Problem details: Your answer should be the full listing, copied word for word.

Data excerpt:
►

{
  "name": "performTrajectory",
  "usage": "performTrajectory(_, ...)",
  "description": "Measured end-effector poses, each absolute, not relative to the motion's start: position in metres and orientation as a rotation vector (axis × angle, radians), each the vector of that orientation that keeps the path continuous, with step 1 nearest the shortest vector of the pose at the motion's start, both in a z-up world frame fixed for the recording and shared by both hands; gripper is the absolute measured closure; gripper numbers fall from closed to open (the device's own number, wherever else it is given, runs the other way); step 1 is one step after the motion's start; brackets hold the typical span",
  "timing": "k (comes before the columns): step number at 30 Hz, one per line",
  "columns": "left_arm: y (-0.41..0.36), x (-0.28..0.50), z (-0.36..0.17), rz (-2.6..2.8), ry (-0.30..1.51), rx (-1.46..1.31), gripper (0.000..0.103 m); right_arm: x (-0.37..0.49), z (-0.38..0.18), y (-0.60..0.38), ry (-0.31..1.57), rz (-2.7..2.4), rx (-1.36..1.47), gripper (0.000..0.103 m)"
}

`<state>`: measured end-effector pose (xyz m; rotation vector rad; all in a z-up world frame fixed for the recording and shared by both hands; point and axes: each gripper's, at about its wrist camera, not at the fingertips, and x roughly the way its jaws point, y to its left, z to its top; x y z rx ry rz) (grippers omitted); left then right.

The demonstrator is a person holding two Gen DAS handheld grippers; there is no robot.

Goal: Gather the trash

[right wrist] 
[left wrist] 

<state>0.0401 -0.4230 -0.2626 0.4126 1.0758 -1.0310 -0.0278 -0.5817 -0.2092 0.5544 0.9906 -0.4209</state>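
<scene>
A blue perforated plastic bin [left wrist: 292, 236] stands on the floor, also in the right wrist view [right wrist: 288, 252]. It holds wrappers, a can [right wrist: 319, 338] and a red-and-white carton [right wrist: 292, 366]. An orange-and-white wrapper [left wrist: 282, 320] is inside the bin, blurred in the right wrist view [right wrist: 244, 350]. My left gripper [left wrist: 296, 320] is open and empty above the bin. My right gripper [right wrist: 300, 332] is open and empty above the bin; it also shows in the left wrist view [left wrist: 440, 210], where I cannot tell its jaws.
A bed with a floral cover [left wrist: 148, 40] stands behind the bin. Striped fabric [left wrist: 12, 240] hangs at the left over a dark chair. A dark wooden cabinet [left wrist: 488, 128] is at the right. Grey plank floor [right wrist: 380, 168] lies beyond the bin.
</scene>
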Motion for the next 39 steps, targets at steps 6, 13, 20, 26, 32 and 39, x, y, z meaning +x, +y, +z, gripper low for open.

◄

Solved exercise:
{
  "name": "performTrajectory",
  "usage": "performTrajectory(_, ...)",
  "description": "Measured end-effector poses, each absolute, not relative to the motion's start: position in metres and orientation as a rotation vector (axis × angle, radians), each the vector of that orientation that keeps the path continuous, with step 1 nearest the shortest vector of the pose at the motion's start, both in a z-up world frame fixed for the recording and shared by both hands; gripper is the absolute measured closure; gripper numbers fall from closed to open (the device's own number, wherever else it is given, runs the other way); step 1 is one step after the motion's start; brackets hold the typical span",
  "timing": "k (comes before the columns): step number at 30 Hz, one per line",
  "columns": "left_arm: y (-0.41..0.36), x (-0.28..0.50), z (-0.36..0.17), rz (-2.6..2.8), ry (-0.30..1.51), rx (-1.46..1.31), gripper (0.000..0.103 m); right_arm: x (-0.37..0.49), z (-0.38..0.18), y (-0.60..0.38), ry (-0.31..1.57), rz (-2.7..2.4), rx (-1.36..1.47), gripper (0.000..0.103 m)"
}

`<state>`: measured end-effector pose (xyz m; rotation vector rad; all in a z-up world frame fixed for the recording and shared by both hands; point and axes: each gripper's, at about its wrist camera, not at the fingertips, and x roughly the way its jaws point, y to its left, z to its top; x y z rx ry rz) (grippers omitted); left then right.

The demonstrator is a person holding two Gen DAS handheld grippers; there is no robot.

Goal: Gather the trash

[right wrist] 
[left wrist] 

<state>0.0401 -0.4230 -0.2626 0.4126 1.0758 -1.0310 -0.0278 -0.5817 -0.2092 0.5544 0.9906 -0.4209</state>
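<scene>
A blue perforated plastic bin [left wrist: 292, 236] stands on the floor, also in the right wrist view [right wrist: 288, 252]. It holds wrappers, a can [right wrist: 319, 338] and a red-and-white carton [right wrist: 292, 366]. An orange-and-white wrapper [left wrist: 282, 320] is inside the bin, blurred in the right wrist view [right wrist: 244, 350]. My left gripper [left wrist: 296, 320] is open and empty above the bin. My right gripper [right wrist: 300, 332] is open and empty above the bin; it also shows in the left wrist view [left wrist: 440, 210], where I cannot tell its jaws.
A bed with a floral cover [left wrist: 148, 40] stands behind the bin. Striped fabric [left wrist: 12, 240] hangs at the left over a dark chair. A dark wooden cabinet [left wrist: 488, 128] is at the right. Grey plank floor [right wrist: 380, 168] lies beyond the bin.
</scene>
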Motion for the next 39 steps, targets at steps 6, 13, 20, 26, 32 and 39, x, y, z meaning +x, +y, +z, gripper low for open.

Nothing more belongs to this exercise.